The past two decades have seen a turn away from this micro-level focus, in tandem with a critical re-examination of Goffman’s ideas. In particular, there has been an effort by sociologists to reclaim a concept which, despite its elaboration by Goffman, a kingpin member of the US sociological fraternity, seems to them to have been appropriated by other disciplines.
In 2001, an article by two US sociologists, Bruce Link and Jo Phelan, detonated a bomb of sorts in stigma studies. In the article, which appeared in the Annual Review of Sociology, the authors proposed a new definition of stigma, one which sought to address criticisms that the concept was ‘too vaguely defined and individually focused’:
‘In response to these criticisms, we define stigma as the co-occurrence of its components – labelling, stereotyping, separation, status loss and discrimination – and further indicate that for stigmatization to occur, power must be exercised’ [emphasis added].
Significantly, this was a time when Goffman’s work was already under challenge from the left. In 1999, the Marxist geographer Brendan Gleeson, in his book Geographies of Disability, delivered a forceful critique of Goffman’s focus on personal encounters as the site where stigma is created and learned. For Gleeson, this ‘interactionist fallacy’ ignored the structural forces shaping disability and swept from view the way in which personal encounters were the outcome of social, economic and political forces.
The re-conceptualisation of stigma initiated by Link and Phelan in 2001 has continued ever since. By 2015, another contribution to the Annual Review of Sociology, by Bernice Pescosolido and Jack Martin, took things several steps further by proposing the existence of a ‘stigma complex’: an interdisciplinary concoction of ‘interrelated, heterogeneous parts’ offering a ‘multilevel approach that can be tailored to stigmatized statuses.’
Context
Imogen Tyler’s new study can be broadly situated in this ongoing effort to wrest stigma from the micro-level and explore its potential as a concept of much broader application and relevance. Tyler, a professor of sociology at Lancaster University, is a vocal and passionate advocate of socially engaged research.

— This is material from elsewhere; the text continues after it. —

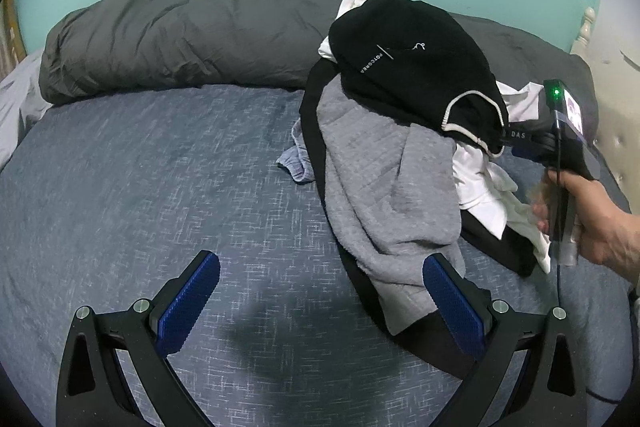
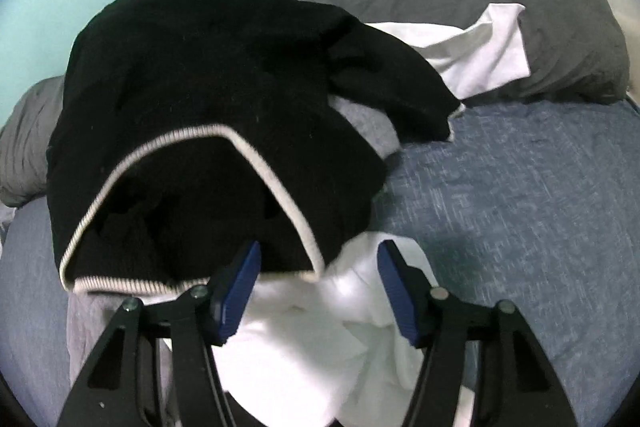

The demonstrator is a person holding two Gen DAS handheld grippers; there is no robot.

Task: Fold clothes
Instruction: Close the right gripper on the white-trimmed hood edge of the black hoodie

She combines her academic work with social activism through membership of the Morecambe Bay Poverty Truth Commission and involvement in the UK Poverty Truth Network. Her earlier book, Revolting Subjects (2013), an analysis of the processes by which groups are rendered ‘abject’ under neoliberalism, was shortlisted for the Bread and Roses Award. An experienced writer, academic and activist with a passion for social justice and for expanding people’s horizons through argument and evidence: what could possibly go wrong?
Aims
In her opening chapter, Tyler sets out a number of objectives which both derive from, and seek to reinforce, her underlying thesis: that stigma lies at the heart of how power is exercised and enforced, particularly at the level of government:
‘It is the thesis of Stigma that in order to counter the “vigorous and relentless assault” upon human dignity that is a major characteristic of the current global authoritarian turn, we require a better understanding of how stigma is propagated as a government technology of division and dehumanisation’ (p.7).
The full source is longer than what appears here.